The Plan provides that, in addition to such other rights of indemnification as they may have as directors or as members of a committee of our Board of Directors, we shall indemnify our directors against reasonable expenses, including attorneys’ fees, actually and reasonably incurred in connection with the defense of any action, suit or proceeding, or in connection with any appeal therein, to which they or any of them may be a party by reason of any action taken or failure to act under or in connection with the Plan or any



award granted thereunder, and against all amounts reasonably paid by them in settlement thereof or in satisfaction of a judgment in any such action, suit or proceeding, provided certain conditions are met.

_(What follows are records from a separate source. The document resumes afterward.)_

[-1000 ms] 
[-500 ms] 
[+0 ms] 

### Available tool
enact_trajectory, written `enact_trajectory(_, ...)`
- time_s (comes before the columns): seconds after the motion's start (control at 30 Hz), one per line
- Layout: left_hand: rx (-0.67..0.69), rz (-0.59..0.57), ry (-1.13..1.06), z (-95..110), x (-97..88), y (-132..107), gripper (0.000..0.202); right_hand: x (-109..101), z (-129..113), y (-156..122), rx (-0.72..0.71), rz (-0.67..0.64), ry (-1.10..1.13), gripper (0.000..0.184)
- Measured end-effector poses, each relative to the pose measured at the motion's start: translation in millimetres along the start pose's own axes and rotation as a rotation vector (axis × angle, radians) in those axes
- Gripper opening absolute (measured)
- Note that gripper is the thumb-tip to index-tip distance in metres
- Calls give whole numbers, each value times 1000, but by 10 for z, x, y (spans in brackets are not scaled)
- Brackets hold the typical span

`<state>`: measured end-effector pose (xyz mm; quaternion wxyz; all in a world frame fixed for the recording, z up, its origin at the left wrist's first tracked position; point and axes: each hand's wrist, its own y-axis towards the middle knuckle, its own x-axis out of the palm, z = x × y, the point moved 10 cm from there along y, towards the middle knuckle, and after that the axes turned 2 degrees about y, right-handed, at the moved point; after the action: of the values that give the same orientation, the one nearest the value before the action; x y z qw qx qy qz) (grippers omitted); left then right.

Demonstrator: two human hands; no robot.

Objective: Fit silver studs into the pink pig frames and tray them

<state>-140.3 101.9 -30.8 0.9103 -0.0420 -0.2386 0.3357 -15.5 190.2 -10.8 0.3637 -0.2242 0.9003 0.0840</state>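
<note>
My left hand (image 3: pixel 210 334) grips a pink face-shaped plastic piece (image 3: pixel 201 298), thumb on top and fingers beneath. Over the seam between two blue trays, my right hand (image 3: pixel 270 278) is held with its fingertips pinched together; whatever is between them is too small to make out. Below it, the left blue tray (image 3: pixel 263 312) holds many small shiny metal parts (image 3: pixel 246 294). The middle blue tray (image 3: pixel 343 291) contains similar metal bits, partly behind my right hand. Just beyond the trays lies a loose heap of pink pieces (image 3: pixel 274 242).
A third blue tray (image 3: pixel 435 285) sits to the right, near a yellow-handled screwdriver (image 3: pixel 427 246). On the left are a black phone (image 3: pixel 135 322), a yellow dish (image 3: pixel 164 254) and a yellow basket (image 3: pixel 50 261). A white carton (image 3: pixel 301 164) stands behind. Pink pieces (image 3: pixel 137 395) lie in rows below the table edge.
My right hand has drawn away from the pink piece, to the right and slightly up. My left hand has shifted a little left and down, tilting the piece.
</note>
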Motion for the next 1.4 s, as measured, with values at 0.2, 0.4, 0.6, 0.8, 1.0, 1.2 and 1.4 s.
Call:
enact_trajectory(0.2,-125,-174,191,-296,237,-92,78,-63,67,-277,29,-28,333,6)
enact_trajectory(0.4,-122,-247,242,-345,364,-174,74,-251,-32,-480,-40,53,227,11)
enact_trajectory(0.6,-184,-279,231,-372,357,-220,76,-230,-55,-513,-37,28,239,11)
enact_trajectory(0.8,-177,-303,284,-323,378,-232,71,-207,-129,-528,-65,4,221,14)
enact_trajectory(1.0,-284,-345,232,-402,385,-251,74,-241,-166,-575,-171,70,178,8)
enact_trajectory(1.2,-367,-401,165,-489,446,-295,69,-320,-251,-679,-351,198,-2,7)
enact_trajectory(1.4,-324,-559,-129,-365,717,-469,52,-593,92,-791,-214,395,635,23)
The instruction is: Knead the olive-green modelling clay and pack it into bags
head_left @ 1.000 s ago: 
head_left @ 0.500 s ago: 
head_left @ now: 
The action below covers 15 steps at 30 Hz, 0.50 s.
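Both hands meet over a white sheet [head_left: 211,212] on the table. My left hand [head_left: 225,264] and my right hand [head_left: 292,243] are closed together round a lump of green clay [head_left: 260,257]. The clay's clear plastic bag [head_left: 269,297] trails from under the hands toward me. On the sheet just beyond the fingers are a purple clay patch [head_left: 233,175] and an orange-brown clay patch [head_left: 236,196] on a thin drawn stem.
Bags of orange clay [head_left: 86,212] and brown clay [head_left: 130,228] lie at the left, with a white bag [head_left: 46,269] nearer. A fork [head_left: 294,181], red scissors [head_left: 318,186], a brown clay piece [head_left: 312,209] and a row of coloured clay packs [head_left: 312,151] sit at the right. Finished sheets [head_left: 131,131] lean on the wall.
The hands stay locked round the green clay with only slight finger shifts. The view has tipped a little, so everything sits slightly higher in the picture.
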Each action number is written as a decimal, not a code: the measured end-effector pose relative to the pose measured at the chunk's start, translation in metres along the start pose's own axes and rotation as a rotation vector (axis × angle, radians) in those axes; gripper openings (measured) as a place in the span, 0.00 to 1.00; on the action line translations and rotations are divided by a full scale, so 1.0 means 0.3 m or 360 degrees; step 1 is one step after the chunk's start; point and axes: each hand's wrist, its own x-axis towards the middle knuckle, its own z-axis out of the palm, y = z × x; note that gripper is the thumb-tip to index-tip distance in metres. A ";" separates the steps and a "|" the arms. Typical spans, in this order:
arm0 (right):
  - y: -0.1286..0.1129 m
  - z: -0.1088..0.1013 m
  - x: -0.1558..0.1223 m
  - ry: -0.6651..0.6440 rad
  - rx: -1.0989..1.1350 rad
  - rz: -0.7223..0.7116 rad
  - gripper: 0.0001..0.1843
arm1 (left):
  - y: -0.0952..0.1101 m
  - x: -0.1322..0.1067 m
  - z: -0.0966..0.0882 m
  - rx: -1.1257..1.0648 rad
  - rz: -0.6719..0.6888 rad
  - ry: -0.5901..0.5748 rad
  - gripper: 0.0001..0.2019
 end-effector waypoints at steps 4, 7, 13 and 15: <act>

This right of indemnification is not exclusive of any other rights of indemnification to which such individuals may be entitled pursuant to our amended articles of incorporation or bylaws, as a matter of law, or otherwise, or any power we may have to indemnify them or hold them harmless.
On July 4, 2023, the Company, entered into an Agreement and Plan of Merger (the “Merger Agreement”) with Brookfield Reinsurance Ltd. and other parties, and disclosed the Merger Agreement on a Current Report on a Form 8-K filed on July 5, 2023. The Merger Agreement provides, among other things, that from and after effective date of the merger (the “Effective Date”), the Company will indemnify each director or officer of the Company then serving (or having earlier served) in such capacity with respect to all claims, liabilities, and expenses in connection with any action based on or arising out of, in whole or in part, service as a director or officer of the Company or an of its subsidiaries, or acts or omissions in such capacity or taken at the request of the Company or its subsidiary at, or at any time prior to, the Effective Date. In addition, the Merger Agreement provides that, from the Effective Date, the Company will advance reasonable and documented expenses of any such indemnitee to the fullest extent permitted under applicable law, subject to an undertaking to repay such advances if it shall be finally determined by a court of competent jurisdiction that such person is not entitled to indemnity.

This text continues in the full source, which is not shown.